Our study has the strength of utilizing the large DoD CCR and MDR linked database, which allowed stratified analysis of specific comorbidities, although the numbers of some comorbidities were still small. Moreover, the equal access to health care in the DoD health care system may reduce potential confounding by factors related to health care access. However, there are other factors that cannot be controlled in the study might have affected the results. For example, variation in health care utilization or management could impact cancer stage at diagnosis, depending on type, duration, and severity of a comorbid condition [37]. Although we studied the effect of disease type, the impacts of disease duration and severity warrant further study. This study was also limited in including only comorbidities as defined in the CCI. Other comorbidities, especially those frequently co-occur with lung cancer, should be investigated in future research. This study included patients from 1998 to 2007, a period of time before widespread recommendations for lung cancer screening.
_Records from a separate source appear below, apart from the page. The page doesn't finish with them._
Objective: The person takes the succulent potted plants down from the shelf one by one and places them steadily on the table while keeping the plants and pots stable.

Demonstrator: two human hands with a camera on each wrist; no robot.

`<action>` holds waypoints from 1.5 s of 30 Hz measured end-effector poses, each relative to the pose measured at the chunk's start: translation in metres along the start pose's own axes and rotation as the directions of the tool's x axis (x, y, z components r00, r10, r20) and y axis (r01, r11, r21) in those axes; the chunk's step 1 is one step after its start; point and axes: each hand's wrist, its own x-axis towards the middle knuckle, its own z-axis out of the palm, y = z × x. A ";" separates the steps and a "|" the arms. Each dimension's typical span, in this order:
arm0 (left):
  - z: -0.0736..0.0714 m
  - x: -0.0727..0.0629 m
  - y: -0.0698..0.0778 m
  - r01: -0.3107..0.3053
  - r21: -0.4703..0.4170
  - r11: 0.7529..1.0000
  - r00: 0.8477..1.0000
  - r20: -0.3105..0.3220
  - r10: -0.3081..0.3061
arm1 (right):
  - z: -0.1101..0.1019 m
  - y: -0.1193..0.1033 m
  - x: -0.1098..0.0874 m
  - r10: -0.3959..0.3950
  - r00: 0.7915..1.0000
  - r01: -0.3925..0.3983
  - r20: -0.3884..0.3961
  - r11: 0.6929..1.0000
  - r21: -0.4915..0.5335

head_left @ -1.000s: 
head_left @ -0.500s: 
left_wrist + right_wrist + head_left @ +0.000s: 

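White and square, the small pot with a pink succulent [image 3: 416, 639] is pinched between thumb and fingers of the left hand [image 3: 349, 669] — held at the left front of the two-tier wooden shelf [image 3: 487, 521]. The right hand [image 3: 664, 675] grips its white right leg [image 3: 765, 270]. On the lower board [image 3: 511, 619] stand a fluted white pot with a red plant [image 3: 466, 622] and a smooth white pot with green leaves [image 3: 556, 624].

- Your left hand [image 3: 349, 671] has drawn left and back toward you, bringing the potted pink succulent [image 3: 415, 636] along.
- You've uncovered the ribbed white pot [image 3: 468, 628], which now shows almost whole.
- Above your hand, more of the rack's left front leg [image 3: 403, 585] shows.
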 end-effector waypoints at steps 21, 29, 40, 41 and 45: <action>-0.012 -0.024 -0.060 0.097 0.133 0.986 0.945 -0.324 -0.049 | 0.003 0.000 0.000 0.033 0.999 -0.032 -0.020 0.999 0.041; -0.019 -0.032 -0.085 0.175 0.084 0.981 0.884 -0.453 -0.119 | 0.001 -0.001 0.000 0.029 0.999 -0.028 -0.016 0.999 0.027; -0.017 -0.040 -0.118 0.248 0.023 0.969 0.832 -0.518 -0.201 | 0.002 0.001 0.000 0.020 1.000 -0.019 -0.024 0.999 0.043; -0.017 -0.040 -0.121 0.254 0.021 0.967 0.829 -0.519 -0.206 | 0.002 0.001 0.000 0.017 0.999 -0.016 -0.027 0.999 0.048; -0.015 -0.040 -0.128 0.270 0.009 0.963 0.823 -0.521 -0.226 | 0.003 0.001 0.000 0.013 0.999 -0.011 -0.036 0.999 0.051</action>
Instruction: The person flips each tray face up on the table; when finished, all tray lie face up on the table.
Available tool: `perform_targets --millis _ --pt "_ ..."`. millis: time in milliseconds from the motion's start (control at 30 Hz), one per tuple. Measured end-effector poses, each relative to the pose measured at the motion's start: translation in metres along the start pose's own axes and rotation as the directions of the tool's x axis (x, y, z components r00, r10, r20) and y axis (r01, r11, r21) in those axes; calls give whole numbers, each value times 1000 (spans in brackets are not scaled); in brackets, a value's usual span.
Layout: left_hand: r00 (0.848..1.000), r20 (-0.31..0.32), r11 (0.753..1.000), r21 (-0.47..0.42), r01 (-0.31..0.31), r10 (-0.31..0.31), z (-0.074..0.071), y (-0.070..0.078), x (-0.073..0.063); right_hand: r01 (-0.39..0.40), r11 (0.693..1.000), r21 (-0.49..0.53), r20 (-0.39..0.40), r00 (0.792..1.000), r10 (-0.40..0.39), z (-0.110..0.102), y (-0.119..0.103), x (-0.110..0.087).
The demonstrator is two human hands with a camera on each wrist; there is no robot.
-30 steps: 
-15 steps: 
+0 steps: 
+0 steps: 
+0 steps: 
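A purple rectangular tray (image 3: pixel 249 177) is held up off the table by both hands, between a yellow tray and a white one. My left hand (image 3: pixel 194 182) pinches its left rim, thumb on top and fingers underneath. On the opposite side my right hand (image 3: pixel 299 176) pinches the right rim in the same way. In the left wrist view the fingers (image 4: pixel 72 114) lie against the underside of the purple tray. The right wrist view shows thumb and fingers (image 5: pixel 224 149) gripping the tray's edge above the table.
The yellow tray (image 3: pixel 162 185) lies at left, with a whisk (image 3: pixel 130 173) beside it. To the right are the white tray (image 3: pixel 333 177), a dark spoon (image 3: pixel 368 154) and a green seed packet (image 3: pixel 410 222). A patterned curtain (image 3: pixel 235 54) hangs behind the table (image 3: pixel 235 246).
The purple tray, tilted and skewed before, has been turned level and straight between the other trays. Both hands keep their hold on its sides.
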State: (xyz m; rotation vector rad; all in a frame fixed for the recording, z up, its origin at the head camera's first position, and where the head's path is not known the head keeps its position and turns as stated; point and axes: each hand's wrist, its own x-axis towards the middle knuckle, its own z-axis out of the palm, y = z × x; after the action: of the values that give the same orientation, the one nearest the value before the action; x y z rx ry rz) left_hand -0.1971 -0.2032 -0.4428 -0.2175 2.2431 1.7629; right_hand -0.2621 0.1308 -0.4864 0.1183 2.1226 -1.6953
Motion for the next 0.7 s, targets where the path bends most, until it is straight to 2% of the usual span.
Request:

Further analyses are needed to ascertain whether the findings in this study persist into the lung cancer screening era. Despite these limitations, our analysis of a large cohort of patients with lung cancer in this equal access system further defines the association of stage at diagnosis with comorbidities.

In conclusion, our study suggested that in an equal access system, although NSCLC patients with comorbidity exhibited lower odds of being diagnosed at a later stage than patients without comorbidity, stage at diagnosis differed by specific comorbid diseases. Future studies are needed to further explore the effects of specific comorbid conditions on tumor stage at diagnosis among NSCLC patients.